The other main area of SELinux settings are file contexts. These are labels applied in addition to permissions on each file/folder, that define what daemons have access to each file/folder. You can view the context assigned to a file/folder by using the -Z option on most commands that work with the filesystem. For instance, "ls -Z" or "ll -Z" will list files/folders with their contexts listed for each. Two additional commands commonly used to view and modify file contexts are "chcon" and "semanage".
The "chcon" command stands for "change context". So for instance, say you have a folder on your disk, and you want multiple daemons to have access to it. This can be handled with a context called "var_t". To apply this context to the folder, you simply use the chcon command like this: "chcon -Rv -t var_t foldername". The -Rv options stand for recursive and verbose, respectively. -t defines the context to be used. You can leave off the -R option if you do NOT want to set it on subfolders/files. Changes made on a folder will be automatically inherited for new subfolders and files created. So, the chcon command can change file contexts on the fly, however if the filesystem has to be relabeled, these contexts would be lost; the "chcon" command actively changes files, but it does not modify the rules that are stored and used when relabeling.

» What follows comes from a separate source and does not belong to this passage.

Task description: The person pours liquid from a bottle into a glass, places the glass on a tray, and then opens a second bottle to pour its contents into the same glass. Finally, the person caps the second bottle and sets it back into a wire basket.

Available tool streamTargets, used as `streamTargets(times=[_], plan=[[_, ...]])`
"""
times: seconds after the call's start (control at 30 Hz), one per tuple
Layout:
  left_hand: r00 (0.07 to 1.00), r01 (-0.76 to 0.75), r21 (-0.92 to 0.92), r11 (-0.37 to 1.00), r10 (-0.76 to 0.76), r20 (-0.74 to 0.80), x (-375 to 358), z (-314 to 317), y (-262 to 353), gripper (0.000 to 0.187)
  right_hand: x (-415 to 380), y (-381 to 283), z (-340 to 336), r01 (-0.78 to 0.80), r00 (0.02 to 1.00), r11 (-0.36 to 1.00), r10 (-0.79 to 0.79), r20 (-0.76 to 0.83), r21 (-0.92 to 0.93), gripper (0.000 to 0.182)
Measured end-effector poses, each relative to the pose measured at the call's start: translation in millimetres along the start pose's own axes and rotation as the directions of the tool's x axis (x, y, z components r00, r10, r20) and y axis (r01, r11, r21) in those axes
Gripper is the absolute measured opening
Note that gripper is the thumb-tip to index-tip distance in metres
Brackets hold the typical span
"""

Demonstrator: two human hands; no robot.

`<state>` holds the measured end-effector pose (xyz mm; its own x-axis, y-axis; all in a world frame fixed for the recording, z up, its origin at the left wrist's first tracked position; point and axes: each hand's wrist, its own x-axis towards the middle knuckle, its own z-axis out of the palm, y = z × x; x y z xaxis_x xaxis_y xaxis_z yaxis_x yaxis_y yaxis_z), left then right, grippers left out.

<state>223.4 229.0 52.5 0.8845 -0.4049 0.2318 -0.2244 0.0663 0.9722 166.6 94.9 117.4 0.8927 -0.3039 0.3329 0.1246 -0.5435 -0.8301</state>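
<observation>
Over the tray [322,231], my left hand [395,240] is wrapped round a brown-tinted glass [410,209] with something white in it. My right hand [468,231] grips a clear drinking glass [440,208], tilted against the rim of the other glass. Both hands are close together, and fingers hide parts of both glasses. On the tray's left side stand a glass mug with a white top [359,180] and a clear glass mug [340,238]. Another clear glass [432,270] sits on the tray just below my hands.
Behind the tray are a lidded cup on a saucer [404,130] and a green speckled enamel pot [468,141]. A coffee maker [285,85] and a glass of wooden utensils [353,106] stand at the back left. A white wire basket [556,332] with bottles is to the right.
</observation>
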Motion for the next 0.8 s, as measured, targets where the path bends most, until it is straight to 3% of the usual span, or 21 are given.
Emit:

To ensure the contexts are always persistent even after relabeling, you can use the "semanage" command to permanently store the rules. Typically, I use the "chcon" command to assign contexts and test them. Once I've ensured everything is working I use the "semanage" command to make them permanent. To apply the changes in the example above and make them permanent, the semanage command would be as follows: semanage fcontext -a -t var_t "/path/to/foldername(/.*)?" . The -a option means "add" the rule; alternatively you would use the -d option to delete a rule. -t defines the context. You can see the existing file context rules by running "semanage fcontext -l". You will notice this contains a huge number of predefined rules, for many files and folders on your system. But in this example, if you wanted to see your stored rule, you could run "semanage fcontext -l | grep foldername" and it would return the rule you created.
Troubleshooting SELinux is the hardest part, and also to figure out which contexts are appropriate for the access you want to provide to daemons. Remember SELinux is designed to deny everything, then you specify what you want to allow. So by default, chances are you will run across access denied errors in your logs. By default, SELinux will log activity to /var/log/messages. If you start the "auditd" service, this will route these log entries to /var/log/auditd/auditd.log. This is nice for troubleshooting to keep these entries in their own log. Also, there is another service called "setroubleshootd". This service is for obtaining friendly messages about the denied errors that happen. Troubleshooting SELinux is an entirely separate topic. Also, don't forget about online forums which are a great resource. Remember, chances are somebody else has already had the problem you have, and provided a solution.